Another potential economic benefit O’Connor points out comes from the fact that the Carbonator can generally be operated during fire season, allowing a contractor unable to harvest to keep employees and equipment busy when they might otherwise be idle. “A clear area free from combustible materials is suggested and required. Having a water truck on-site for wetting the surrounding area periodically is also advised and may be required. Like any piece of equipment, processing locations and situational awareness must play a role.”

Positive Response

According to O’Connor, response to the potential of a truly mobile biochar system has been swift and enthusiastic. The company’s recent demonstration tour in the west drew hundreds of interested legislators, government officials, waste disposal experts, and interested citizen activists. “The level of interest far exceeded expectations,” says O’Connor.
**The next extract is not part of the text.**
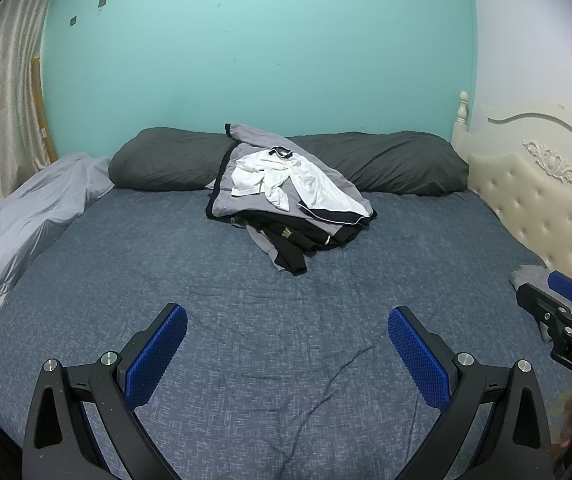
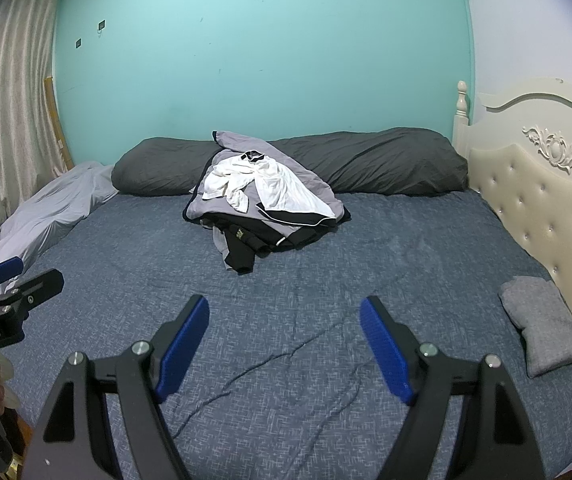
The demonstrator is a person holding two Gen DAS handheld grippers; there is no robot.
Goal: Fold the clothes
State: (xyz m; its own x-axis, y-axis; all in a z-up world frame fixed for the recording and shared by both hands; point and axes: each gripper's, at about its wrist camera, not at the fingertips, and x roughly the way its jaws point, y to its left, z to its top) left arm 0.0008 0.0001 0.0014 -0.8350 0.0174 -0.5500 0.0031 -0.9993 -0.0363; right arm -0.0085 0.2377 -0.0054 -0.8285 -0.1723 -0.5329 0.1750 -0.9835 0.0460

“Mobile biochar production systems have the potential to revolutionize the forest products industry from the forest floor to the secondary wood products sector,” O’Connor continues. “A burgeoning marketplace for biochar means a whole new profit center for the industry is opening up.”

He adds, “The ability to convert a largely wasted fiber source into commercial volumes of a valued product with hugely positive, proven implications for the environment promises to provide immense social and economic benefits to the industry.”

There is still much to learn about biochar and its potential uses; however, sufficient knowledge already exists in the form of significant research and interest in the product on the part of potential users to assure the biochar industry is one the forest products that professionals who wish to stay on the cutting edge of profitability must track into the future.